Mahfouz's people are made plain by his great clarity of language, though his verbal strength is slightly hampered in this translation by a choice of words that often seems merely accurate.

The novel's most contemporary aspect, and its weakest, is its ending. Unlike Balzac, Mahfouz lets the story spin on inconclusively, stopping the action at a sobering climax but without giving closure to an event which might have been a satisfying measuring stick for the change in its characters.


On The Thousand and One Nights:
Mahfouz, the Egyptian novelist who won the Nobel Prize for Literature in 1988 and was stabbed in the neck by a fundamentalist Muslim in 1994, has added to the pseudo-Nights literature with a wonderful set of fantastical stories about the town where the original Nights are supposed to have occurred. Normally known as a Balzac-type chronicler of the human comedy all around him, Mahfouz lets loose here with enchanting tales from a bewitched world-but one that illustrates a full range of human emotions and predicaments. Arabian Nights and Days may be the outstanding work of modern Arabic literature. Also, Doubleday has graced the book with one of the most stunning jackets of any book published in the United States in recent years.

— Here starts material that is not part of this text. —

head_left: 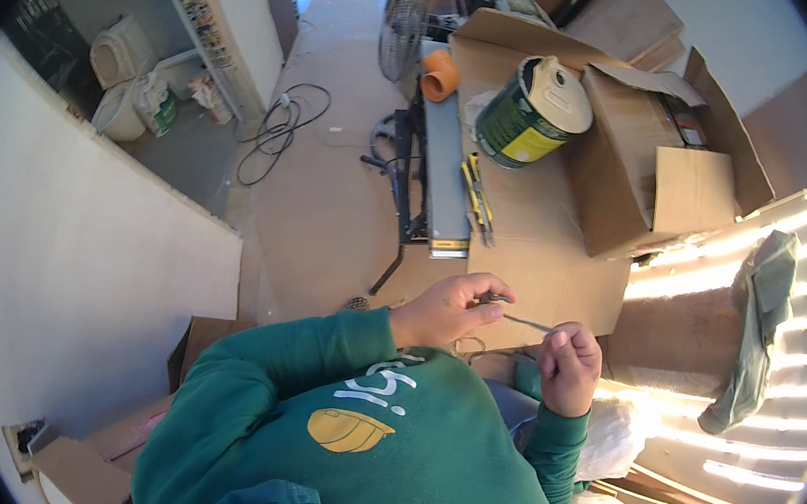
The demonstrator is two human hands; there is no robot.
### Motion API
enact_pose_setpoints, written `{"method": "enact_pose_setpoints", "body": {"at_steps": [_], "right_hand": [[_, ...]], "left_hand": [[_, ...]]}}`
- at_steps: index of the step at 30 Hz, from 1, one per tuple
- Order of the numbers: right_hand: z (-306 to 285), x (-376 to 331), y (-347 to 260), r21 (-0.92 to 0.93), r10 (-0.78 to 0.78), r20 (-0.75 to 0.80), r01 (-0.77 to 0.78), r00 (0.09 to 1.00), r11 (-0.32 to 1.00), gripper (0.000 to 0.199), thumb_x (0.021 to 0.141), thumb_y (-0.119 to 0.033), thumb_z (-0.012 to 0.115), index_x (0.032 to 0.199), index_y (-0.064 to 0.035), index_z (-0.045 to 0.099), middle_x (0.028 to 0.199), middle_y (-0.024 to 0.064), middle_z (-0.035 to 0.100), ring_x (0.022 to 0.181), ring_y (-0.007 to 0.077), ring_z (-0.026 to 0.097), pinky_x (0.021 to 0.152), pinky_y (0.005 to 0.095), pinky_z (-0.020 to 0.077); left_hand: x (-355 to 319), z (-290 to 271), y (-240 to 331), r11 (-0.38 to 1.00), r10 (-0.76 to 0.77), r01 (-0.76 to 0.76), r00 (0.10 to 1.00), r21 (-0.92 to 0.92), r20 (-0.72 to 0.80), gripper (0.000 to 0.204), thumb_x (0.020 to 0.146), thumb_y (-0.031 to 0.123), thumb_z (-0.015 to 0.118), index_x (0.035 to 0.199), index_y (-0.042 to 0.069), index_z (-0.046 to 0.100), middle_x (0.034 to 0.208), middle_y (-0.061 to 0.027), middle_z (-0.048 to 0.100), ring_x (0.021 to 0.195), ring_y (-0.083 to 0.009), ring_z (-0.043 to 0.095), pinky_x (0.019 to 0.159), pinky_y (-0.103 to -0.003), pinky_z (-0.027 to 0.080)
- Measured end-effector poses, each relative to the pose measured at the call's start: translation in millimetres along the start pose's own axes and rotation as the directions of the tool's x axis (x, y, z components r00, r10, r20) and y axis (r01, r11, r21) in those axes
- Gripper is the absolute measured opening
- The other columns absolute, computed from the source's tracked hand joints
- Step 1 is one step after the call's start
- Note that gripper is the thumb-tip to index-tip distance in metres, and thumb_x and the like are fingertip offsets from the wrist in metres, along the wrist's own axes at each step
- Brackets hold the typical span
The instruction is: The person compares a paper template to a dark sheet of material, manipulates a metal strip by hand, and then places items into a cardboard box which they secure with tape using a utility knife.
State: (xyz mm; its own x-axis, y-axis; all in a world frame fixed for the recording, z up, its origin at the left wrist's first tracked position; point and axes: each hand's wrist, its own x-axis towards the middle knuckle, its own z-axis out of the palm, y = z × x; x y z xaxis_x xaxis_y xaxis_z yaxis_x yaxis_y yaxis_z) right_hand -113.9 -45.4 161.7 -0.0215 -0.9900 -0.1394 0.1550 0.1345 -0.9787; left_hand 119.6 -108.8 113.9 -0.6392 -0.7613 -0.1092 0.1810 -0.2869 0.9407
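My left hand (444,312) is closed in a pinch in front of my chest, the thumb and fingers around something small and dark. A thin dark strand (528,322) runs from it, fairly straight, to my right hand (570,366), whose curled fingers and thumb grip the other end. Whether it is a wire, a cord or a slim rod I cannot tell. Both hands are above the near edge of a cardboard-covered surface (549,289). Beyond them, a pair of yellow and black cutters or knives (476,197) lies beside a grey board (445,183).
A green and yellow paint can (528,118) stands at the back, next to an orange pipe fitting (440,77). An open cardboard box (618,176) is to the right. On the left floor lies a coiled black cable (283,136); a fan (404,28) stands farther off.
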Motion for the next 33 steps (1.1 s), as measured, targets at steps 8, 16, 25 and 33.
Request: {"method": "enact_pose_setpoints", "body": {"at_steps": [8, 16, 25, 33], "right_hand": [[-105, -8, -56, 0.169, -0.228, -0.554, 0.377, 0.800, 0.911, 0.051, 0.098, -0.004, 0.052, 0.147, -0.0029, 0.040, 0.095, 0.0079, 0.064, 0.056, 0.0049, 0.043, 0.048, 0.0173, 0.0387], [-185, 114, -221, -0.467, -0.622, -0.443, 0.426, 0.646, 0.775, 0.044, 0.099, -0.016, 0.060, 0.139, 0.0034, 0.055, 0.128, 0.0086, 0.063, 0.110, 0.0121, 0.060, 0.090, 0.0235, 0.0471], [-205, 276, -266, -0.923, -0.577, -0.384, -0.293, 0.720, 0.248, 0.042, 0.094, -0.041, 0.059, 0.121, -0.0100, 0.070, 0.117, 0.0168, 0.071, 0.112, 0.0326, 0.066, 0.101, 0.0414, 0.0478], [-212, 254, -198, -0.984, -0.441, -0.144, -0.081, 0.886, 0.159, 0.039, 0.094, -0.033, 0.064, 0.125, -0.0097, 0.069, 0.106, 0.0160, 0.074, 0.096, 0.0256, 0.068, 0.090, 0.0380, 0.0519]], "left_hand": [[6, -37, -27, 0.827, 0.370, -0.281, 0.924, 0.487, -0.095, 0.024, 0.096, 0.014, 0.064, 0.117, 0.002, 0.065, 0.106, -0.0059, 0.066, 0.102, -0.0158, 0.062, 0.090, -0.030, 0.049], [87, -24, 61, 0.437, 0.534, -0.563, 0.790, 0.701, 0.301, 0.037, 0.086, 0.025, 0.076, 0.113, 0.003, 0.065, 0.119, -0.0152, 0.066, 0.116, -0.0323, 0.061, 0.099, -0.042, 0.047], [334, 56, 213, 0.061, 0.528, -0.165, 0.842, 0.984, 0.109, 0.131, 0.064, 0.075, 0.077, 0.154, -0.004, 0.023, 0.162, -0.0254, 0.018, 0.151, -0.0419, 0.014, 0.122, -0.055, 0.014], [403, 51, 184, 0.155, 0.102, -0.028, 0.995, 0.987, 0.012, 0.135, 0.066, 0.081, 0.071, 0.157, -0.003, 0.016, 0.165, -0.0218, 0.013, 0.153, -0.0404, 0.010, 0.123, -0.053, 0.012]]}}
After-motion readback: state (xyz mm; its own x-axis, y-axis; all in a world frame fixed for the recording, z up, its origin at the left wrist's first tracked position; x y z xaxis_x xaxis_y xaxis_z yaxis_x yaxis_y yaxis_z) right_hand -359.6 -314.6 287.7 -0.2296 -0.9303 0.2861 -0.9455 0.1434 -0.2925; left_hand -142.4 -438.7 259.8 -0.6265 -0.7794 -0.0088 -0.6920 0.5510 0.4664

On the significance of his work:
Mahfouz exerts a benign and moderating influence on the turbulent politics of the Arabic-speaking countries, and for this one must be grateful. But actually, as an artist, how good is he? He won the Nobel Prize for literature in 1988, a pretty impressive credential, to be sure. But the sages of Stockholm have been known to respond to political pressures, and the absence of any Arabic writer among the ranks of the world's most prestigious literary laureates weighed heavily on them. They selected Mahfouz because he was the confirmed giant among Arab writers - not because they found him to be the leading belle-lettrist in a worldwide competition.

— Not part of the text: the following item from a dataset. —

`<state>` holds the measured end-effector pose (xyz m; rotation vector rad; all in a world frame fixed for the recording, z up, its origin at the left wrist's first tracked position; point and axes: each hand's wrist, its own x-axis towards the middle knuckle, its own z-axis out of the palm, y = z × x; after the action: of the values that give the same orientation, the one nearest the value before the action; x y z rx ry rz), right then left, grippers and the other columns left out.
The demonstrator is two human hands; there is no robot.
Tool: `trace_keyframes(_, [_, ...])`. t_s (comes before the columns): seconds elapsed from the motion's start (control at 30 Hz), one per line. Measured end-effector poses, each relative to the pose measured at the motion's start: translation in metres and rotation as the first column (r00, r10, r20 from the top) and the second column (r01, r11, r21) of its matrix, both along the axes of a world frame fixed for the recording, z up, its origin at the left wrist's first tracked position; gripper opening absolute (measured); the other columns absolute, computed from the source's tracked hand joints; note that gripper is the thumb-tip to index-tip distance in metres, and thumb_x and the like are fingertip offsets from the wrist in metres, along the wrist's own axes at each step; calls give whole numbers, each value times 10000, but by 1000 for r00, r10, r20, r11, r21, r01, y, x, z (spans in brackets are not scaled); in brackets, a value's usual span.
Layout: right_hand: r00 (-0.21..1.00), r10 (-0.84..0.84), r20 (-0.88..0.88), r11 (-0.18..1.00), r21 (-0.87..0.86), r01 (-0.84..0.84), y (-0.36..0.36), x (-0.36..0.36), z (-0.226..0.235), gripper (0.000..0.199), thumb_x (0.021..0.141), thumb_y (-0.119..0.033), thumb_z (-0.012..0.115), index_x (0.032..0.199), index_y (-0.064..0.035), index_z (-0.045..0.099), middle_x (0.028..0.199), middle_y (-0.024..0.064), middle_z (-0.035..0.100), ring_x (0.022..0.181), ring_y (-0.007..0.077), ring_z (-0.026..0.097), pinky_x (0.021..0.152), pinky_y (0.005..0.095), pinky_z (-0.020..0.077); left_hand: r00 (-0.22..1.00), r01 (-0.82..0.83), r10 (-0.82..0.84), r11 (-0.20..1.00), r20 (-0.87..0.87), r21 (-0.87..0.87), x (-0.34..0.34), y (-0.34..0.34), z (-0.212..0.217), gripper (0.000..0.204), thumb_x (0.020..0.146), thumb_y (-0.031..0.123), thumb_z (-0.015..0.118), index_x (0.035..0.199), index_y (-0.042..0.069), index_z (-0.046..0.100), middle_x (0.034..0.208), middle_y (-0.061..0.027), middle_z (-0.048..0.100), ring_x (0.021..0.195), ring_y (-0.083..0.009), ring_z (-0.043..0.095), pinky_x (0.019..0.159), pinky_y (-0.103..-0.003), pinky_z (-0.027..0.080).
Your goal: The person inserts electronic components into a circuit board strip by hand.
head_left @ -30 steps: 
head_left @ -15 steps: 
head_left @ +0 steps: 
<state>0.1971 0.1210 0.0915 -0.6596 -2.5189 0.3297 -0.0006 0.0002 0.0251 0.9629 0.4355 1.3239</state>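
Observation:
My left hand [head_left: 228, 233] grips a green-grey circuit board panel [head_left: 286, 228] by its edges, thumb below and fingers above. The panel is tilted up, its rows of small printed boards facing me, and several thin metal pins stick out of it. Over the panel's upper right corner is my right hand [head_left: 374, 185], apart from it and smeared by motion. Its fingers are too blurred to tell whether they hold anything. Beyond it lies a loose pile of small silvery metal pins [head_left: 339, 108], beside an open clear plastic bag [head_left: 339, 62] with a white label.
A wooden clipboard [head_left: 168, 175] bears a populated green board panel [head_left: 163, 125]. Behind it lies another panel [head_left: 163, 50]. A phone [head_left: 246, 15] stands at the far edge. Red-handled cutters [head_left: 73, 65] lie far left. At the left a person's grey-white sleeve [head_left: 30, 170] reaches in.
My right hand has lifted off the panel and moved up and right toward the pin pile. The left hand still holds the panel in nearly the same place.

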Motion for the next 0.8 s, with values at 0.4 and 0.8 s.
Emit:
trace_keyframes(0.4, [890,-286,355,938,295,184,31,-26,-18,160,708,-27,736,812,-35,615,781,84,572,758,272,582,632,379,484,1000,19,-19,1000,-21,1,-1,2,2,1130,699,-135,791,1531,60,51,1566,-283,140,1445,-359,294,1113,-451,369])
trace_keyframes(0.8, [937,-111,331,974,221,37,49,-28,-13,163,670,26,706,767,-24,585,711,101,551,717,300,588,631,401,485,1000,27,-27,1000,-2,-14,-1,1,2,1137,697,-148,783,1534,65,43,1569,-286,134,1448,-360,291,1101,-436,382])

This reviewer once spent an academic year in Cairo enrolled in a program to learn the Arabic language that amounted to a crash course in modern Egyptian literature. The many novels I read left me deeply unimpressed by the general quality of the artistry. I found stories contrived, characters thin, and language stilted. Had they been written in English, I concluded, most of these Arabic novels would likely not have been published. This is not entirely surprising, for the novel is a Western form very new to Arabs. Poetry is the glory of Arabic literature; novels remain derivative and experimental. Mahfouz is no doubt right that "The novel is the poetry of the modern world," but his is a format that Arab authors have yet fully to master.

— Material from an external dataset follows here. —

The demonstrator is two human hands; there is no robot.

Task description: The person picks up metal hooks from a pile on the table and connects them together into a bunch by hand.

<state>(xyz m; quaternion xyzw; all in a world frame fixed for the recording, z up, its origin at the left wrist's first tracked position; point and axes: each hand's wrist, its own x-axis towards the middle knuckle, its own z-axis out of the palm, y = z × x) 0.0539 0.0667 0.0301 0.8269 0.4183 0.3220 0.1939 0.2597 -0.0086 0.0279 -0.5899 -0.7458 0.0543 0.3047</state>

By this unexacting standard, Mahfouz does shine; by international standards, however, he is a middling novelist. Two of his works are truly compelling: Palace Walk (1956), the first volume of the trilogy, with its very comprehensive account of three generations of a rather typical, if prosperous, Cairene family, depicts a dictatorial husband in the 1910s who insists that his family live a thoroughly Islamic life but then goes off nearly every evening to pursue his sybaritic pleasure. The contrast between his domineering personality at home and the good-time Ahmad out on the town is unforgettable. Arabian Nights and Days (1982) tells a wonderful set of fantastical stories about the town where the original Thousand and One Nights are supposed to have occurred. It's a modernized version of an ancient fable and it works surprisingly well.

But the other volumes fall off and most of his other major works (The Beginning and the End, The Thief and the Dogs, Miramar) somewhat repeatedly and tediously pursue the same themes. Though compared to Balzac, Mahfouz's vision is far more constricted, so his stories fall way short of that master's. A Balzac or an Austin could display the human comedy within narrow confines, but not Mahfouz, who only glancingly touches on it. Worse, Mahfouz is a committed artist, much of whose fiction, Milson explains, "is the outcome of his desire to reform society, and his primary purpose throughout is to convey ideas." However laudable those ideas may be, this political purpose gives his work a didactic and sometimes stifling quality.